**EXERCISE DESCRIPTION**
Count every line below that holds "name". Number only.

DATA IN THIS EXERCISE Start Marker

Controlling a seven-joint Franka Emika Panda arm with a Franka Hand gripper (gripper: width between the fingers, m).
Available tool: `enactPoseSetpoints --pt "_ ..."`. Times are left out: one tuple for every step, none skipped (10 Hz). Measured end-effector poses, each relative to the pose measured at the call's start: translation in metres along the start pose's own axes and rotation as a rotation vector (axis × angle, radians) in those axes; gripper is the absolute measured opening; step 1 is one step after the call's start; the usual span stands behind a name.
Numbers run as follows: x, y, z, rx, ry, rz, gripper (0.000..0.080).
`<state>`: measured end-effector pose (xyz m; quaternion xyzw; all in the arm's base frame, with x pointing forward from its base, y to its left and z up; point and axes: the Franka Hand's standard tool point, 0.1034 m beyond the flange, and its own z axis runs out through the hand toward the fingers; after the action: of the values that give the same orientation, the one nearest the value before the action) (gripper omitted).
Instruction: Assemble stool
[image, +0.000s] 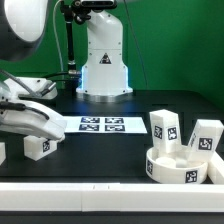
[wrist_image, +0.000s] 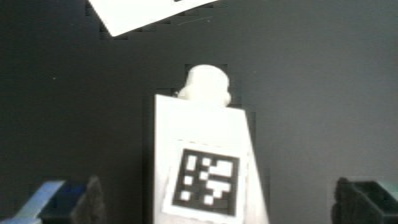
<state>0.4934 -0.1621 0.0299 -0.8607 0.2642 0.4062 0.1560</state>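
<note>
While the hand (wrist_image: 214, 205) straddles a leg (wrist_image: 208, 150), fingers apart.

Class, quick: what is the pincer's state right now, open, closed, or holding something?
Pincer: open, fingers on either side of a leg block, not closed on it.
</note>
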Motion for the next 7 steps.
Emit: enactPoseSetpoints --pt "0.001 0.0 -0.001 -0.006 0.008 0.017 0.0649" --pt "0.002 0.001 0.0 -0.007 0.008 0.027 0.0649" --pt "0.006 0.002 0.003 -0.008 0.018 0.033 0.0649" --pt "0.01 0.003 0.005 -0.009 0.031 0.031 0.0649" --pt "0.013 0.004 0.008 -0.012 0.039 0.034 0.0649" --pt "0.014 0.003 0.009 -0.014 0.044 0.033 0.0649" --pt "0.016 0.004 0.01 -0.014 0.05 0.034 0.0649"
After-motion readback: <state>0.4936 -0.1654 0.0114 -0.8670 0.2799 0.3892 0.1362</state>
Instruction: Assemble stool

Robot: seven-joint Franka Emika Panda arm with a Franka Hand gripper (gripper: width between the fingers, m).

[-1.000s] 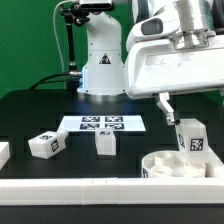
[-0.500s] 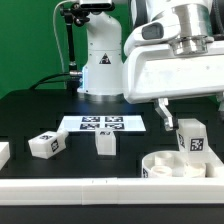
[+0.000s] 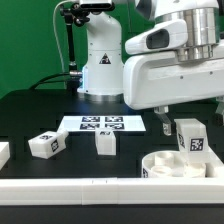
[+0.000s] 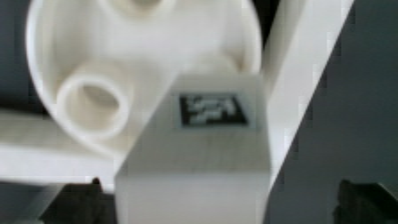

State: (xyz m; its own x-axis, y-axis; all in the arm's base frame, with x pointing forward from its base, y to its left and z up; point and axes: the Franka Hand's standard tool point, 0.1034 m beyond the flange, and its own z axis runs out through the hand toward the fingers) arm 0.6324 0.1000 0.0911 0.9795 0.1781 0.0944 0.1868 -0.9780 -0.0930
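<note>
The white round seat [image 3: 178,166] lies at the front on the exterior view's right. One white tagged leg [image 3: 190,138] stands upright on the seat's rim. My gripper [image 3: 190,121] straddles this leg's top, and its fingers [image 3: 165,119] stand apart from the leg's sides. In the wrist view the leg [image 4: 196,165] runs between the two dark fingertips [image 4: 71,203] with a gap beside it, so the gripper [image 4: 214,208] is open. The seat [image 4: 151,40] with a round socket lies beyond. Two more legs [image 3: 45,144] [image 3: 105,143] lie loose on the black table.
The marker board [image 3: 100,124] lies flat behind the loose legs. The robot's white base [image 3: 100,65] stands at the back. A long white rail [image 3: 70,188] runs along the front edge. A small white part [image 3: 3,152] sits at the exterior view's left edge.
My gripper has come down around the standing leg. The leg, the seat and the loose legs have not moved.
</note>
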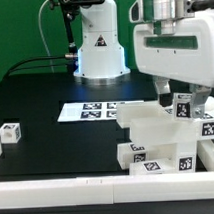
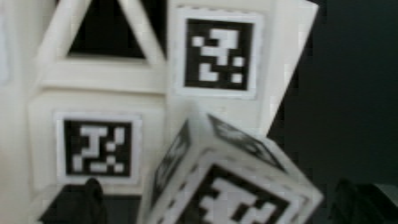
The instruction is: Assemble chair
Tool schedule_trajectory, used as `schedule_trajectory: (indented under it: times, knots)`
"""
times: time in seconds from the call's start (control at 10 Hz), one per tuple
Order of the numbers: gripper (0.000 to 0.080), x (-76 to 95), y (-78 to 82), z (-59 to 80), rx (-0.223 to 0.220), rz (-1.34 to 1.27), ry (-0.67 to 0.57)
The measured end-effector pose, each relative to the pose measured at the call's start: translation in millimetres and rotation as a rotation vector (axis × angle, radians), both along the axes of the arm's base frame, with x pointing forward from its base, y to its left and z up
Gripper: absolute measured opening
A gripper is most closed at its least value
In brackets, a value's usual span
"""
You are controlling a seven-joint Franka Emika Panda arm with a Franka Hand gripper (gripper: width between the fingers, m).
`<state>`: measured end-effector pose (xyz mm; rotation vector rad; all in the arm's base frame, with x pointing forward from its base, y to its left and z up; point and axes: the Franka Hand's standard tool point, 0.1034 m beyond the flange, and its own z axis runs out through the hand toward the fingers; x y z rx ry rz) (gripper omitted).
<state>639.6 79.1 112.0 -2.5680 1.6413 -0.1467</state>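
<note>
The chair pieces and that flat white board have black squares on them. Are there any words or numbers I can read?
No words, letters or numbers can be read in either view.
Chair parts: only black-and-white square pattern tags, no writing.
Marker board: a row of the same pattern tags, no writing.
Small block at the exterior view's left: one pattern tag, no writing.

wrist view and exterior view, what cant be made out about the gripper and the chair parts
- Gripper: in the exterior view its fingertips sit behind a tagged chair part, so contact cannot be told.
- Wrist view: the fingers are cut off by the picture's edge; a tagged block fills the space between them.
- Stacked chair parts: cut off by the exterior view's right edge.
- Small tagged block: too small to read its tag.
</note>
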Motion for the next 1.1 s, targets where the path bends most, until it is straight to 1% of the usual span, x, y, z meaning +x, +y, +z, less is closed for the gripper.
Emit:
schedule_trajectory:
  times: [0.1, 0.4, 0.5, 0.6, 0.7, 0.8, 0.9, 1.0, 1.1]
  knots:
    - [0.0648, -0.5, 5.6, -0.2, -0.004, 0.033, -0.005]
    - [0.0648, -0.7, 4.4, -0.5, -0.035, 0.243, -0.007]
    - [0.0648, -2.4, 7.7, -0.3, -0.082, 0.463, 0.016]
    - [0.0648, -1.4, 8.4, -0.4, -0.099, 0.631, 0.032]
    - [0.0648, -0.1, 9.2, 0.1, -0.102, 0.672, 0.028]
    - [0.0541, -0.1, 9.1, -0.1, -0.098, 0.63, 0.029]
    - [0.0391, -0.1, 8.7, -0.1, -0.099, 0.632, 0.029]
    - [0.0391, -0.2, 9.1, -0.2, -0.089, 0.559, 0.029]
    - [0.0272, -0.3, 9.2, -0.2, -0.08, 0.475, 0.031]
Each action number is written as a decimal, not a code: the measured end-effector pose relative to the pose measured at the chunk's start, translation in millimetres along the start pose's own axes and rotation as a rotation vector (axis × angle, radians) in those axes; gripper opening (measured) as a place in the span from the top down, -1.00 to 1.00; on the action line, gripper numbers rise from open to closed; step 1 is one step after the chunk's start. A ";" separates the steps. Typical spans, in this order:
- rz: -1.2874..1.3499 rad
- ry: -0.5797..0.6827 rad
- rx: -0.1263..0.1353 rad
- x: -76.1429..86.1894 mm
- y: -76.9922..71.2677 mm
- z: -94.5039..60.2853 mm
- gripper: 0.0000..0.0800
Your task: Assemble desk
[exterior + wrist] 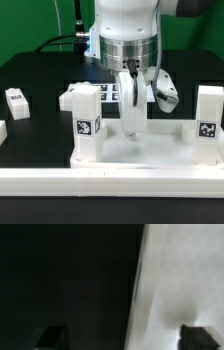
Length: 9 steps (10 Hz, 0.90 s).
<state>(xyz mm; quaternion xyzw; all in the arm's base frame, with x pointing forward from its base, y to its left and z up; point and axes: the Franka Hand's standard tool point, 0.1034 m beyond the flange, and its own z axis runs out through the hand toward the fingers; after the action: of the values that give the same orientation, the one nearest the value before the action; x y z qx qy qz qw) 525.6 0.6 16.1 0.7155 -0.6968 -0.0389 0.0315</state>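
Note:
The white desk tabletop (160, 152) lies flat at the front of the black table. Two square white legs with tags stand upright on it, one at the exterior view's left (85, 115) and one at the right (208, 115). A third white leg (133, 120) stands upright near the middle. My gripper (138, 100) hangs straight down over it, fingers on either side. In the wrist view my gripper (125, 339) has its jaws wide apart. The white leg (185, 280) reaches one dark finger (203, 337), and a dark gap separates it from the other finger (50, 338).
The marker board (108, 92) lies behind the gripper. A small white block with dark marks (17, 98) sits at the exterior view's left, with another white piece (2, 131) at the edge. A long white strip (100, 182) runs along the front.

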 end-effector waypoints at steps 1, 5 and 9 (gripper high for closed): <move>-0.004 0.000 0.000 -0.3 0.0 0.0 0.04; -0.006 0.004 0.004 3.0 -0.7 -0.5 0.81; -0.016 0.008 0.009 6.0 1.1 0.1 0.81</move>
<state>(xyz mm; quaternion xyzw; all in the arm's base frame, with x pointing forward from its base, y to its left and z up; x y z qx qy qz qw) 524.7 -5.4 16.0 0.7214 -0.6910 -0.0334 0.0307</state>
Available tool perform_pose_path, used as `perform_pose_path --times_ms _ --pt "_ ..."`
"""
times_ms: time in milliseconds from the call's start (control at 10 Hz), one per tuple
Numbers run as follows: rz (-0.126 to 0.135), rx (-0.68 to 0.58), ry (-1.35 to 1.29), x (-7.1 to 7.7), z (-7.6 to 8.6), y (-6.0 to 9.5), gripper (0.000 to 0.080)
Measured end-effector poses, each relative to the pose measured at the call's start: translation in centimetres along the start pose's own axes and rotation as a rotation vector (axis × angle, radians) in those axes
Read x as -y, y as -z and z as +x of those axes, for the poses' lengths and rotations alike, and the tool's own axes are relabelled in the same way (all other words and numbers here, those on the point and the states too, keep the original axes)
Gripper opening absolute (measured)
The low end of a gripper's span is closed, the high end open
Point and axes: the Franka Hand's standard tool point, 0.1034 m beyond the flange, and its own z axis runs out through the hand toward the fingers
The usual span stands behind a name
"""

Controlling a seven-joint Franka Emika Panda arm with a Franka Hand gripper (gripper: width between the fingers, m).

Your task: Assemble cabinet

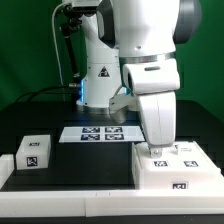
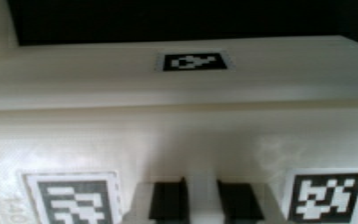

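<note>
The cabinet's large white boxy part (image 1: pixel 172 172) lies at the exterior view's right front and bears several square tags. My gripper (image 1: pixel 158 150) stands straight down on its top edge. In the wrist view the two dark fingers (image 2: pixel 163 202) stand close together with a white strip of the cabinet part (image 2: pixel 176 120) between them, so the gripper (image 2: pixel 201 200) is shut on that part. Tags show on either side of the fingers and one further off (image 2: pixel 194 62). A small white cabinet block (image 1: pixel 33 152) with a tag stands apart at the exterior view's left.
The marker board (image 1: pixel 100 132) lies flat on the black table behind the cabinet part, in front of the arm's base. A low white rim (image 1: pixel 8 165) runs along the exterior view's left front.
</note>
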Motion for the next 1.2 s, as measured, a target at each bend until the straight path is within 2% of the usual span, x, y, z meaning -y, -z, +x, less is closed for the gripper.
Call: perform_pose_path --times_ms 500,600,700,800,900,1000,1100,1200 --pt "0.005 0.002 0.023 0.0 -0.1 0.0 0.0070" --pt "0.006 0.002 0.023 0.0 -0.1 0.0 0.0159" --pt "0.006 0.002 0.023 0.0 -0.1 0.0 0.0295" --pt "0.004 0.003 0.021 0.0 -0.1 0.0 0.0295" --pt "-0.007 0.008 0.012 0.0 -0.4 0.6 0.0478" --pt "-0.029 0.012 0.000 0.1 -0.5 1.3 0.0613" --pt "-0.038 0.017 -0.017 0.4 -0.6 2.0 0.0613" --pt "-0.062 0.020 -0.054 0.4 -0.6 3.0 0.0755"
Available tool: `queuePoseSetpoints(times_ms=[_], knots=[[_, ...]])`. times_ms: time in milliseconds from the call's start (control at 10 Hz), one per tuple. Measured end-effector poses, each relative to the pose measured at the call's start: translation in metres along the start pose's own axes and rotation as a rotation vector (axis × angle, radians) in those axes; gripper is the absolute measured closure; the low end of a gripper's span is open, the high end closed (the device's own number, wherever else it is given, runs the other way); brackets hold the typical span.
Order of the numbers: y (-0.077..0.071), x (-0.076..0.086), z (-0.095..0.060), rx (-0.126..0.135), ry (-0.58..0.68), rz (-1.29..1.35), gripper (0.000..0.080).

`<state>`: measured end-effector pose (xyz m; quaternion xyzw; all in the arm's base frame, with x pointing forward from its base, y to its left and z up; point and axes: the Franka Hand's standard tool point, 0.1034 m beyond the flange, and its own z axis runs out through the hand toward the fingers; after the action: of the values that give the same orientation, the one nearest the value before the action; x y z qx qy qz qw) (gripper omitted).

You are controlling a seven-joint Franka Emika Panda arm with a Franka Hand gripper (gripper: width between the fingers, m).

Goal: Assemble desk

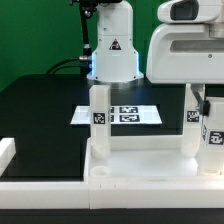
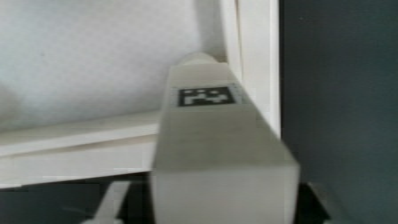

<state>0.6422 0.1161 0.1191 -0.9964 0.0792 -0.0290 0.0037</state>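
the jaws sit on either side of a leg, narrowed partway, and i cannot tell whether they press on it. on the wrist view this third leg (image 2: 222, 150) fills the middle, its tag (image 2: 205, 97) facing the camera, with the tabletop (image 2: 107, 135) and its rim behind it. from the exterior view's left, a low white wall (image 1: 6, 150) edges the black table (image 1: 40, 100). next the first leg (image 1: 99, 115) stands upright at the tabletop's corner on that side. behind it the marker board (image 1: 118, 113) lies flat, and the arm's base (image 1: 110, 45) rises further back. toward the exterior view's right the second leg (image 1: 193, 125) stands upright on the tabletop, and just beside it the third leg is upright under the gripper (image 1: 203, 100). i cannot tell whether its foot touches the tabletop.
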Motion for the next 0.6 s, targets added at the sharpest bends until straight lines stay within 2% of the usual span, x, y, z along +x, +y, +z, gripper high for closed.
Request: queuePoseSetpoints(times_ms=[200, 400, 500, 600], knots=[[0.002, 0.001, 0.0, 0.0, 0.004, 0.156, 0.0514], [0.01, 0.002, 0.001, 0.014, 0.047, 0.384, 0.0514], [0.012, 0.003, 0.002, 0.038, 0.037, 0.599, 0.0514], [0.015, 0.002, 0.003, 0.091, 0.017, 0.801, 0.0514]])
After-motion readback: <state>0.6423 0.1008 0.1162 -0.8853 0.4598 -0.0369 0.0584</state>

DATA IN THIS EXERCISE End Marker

**ANSWER AREA**
2